Cut hay or spray – 7 points to consider in alfalfa pest control

By Glenn Shewmaker, Forage Specialist, University of Idaho

PROGRESSIVE FORAGE GROWER – We have some effective pesticides, but when do you need to apply them? The answer for many of us procrastinators is 10 days to two weeks ago. Rather than adding to a problem of selection for pesticide-resistant insects, maybe a better plan is to just cut the forage early and then monitor for continued problems.

I am a strong proponent for integrated pest management (IPM) because it is the most effective and usually more economical strategy.

Proper implementation of IPM requires timely scouting, proper identification of pests and beneficial species, awareness of economic thresholds and use of control methods that minimize damage to desirable and nontarget species.

Alfalfa weevil may be the first insect pest to appear in early spring. A common recommendation is to cut or spray when 40 percent of terminal buds show chewing damage.

Most thresholds are established based on sweep net data, so invest in one just as you would a soil probe for soil sampling. The standard sweep net is 15 inches in diameter with a 26-inch handle. The net should be swung in a 180-degree arc, such that the net rim strikes the top 6 inches of alfalfa growth. Sweep right to left, take a step and take a second sweep from left to right. Repeat until the desired number of sweeps is taken for the pest management guide you are using. After the last sweep, quickly pull up the net to force the insects into the bottom of the net bag and grasp the net bag about half way up. Slowly invert the bag to count insects. Some slow-moving insects, such as caterpillar larvae, can be emptied into a white bucket to be counted. Large numbers of active insects may require chilling the entire net bag to count highly active insects.

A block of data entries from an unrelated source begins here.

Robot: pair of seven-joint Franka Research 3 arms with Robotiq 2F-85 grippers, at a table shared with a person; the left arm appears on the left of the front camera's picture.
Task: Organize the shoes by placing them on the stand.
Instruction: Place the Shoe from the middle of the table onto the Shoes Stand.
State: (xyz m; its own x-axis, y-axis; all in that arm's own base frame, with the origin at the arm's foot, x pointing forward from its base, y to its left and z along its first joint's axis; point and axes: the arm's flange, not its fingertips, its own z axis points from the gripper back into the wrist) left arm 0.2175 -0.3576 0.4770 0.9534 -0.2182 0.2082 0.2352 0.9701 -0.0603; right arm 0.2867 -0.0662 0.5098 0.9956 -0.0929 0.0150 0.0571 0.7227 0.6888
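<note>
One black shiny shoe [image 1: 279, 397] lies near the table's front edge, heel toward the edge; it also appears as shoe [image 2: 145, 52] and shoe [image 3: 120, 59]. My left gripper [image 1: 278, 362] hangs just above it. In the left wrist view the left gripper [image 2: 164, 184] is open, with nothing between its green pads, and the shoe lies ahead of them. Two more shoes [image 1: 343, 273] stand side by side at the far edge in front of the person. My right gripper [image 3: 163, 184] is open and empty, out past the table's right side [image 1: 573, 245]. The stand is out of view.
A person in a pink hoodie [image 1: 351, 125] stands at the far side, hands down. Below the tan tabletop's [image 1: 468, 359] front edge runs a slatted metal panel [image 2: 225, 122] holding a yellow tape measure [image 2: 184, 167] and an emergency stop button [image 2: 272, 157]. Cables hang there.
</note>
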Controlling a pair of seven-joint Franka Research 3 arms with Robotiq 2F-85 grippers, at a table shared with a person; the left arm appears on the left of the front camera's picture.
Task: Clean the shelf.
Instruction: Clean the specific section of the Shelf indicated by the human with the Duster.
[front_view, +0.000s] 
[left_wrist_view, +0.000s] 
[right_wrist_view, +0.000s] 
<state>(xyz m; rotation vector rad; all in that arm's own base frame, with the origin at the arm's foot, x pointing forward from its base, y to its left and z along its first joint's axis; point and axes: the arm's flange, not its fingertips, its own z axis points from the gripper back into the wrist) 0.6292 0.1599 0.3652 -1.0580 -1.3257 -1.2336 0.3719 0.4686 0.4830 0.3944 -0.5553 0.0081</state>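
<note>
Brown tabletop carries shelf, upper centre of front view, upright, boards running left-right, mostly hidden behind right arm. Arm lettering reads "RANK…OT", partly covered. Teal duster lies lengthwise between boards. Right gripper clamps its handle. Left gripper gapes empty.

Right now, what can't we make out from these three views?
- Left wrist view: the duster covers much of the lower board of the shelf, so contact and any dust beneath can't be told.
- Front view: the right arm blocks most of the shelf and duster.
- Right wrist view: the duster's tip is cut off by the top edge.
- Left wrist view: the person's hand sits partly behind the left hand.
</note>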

Before you decide to spray, consider these points:

  1. If you can see insect damage from your pickup, you are at least two weeks late in scouting for problems.
  2. If you start spraying early in the season, you will probably need to continue throughout the season because you likely have taken out many of the beneficial insects that help reduce population surges of damaging insects.
  3. Insect damage on alfalfa seedlings can reduce the stand for its life, so pay close attention to new stands.
  4. It is usually best to cut hay early then monitor for resurgence of insect pests than to treat with an insecticide and wait for the preharvest interval.
  5. An IPM strategy will optimize economic returns in alfalfa.
  6. The more you use a specific insecticide, the less effective it may become because these applications can select for insects with resistant qualities to those insecticides.
  7. Check extension information sources. Just because a crop adviser wants you to spray, it doesn’t mean it is economical. For example, there is no evidence that pesticide application for western flower thrips is warranted, despite the leaf distortion they cause.

KSU entomologists are great! Jeff Whitworth, Extension Specialist Field Crops, (785) 532-5656, and Holly Schwarting, Research Associate, (785) 532-4730,; and the KSU Alfalfa Weevil publication.

Pest resurgence after treatment is a common problem. I first experienced pea aphid resurgence after spraying first-cutting alfalfa in the 1970s. We had to spray several times that summer, and thus decided that we would think hard about spraying for pea aphid. Fortunately, plant breeders developed varieties with more resistance to pea aphid, which solved the problem in most cases. Breeding alfalfa varieties with resistance to potato leafhopper is another success story, although resistance is only relatively good compared to susceptible varieties.

Pesticides may be needed if other control measures do not keep populations under the economic thresholds. It is important that the proper chemical is used to target the proper insect and stage of development, and the pesticide is registered for that use in your area. Pesticide registrations change frequently, so you must follow the label and beware of “internet solutions.” Most state extension services have web resources with reliable information. Industry representatives and websites are also excellent resources of information. Beware of “spray and pray” salesmen who think there is a silver bullet for every problem.

We must be good stewards of the technology for pest management, or it will become rapidly ineffective or illegal to use. Think of the long-term effect of applying pesticides. The most practical and economic strategy may be to cut early and monitor closely after harvest.

Steps of an integrated pest management strategy

  1. Select varieties of alfalfa that are resistant to your insect pests.
  2. Scout early. Get into several areas of each field and look closely for feeding damage, developing insect populations and presence of predatory insects.
  3. Insect identification is a key to management, especially when determining immature stages. For example, pea aphids and blue alfalfa aphids are easily confused; however, blue alfalfa aphids do significantly more damage than pea aphids. Pea aphids generally don’t require control, but blue alfalfa aphids do.
  4. Consider cultural practices that will reduce insect damage. Can you change cutting schedules to get ahead of insect populations? Can you use strip cutting, grazing, biological controls or judicious use of pesticides along a border?
  5. Check the label on the pesticide. Can you meet the preharvest interval? Pesticide labels refer to a preharvest interval (PHI), which is the same thing as days to harvest, or the period of time after the application of a pesticide to a crop during which harvest of that crop is prohibited. This is necessary to ensure that the crop will meet the established pesticide residue tolerances. These tolerances may be tested in milk.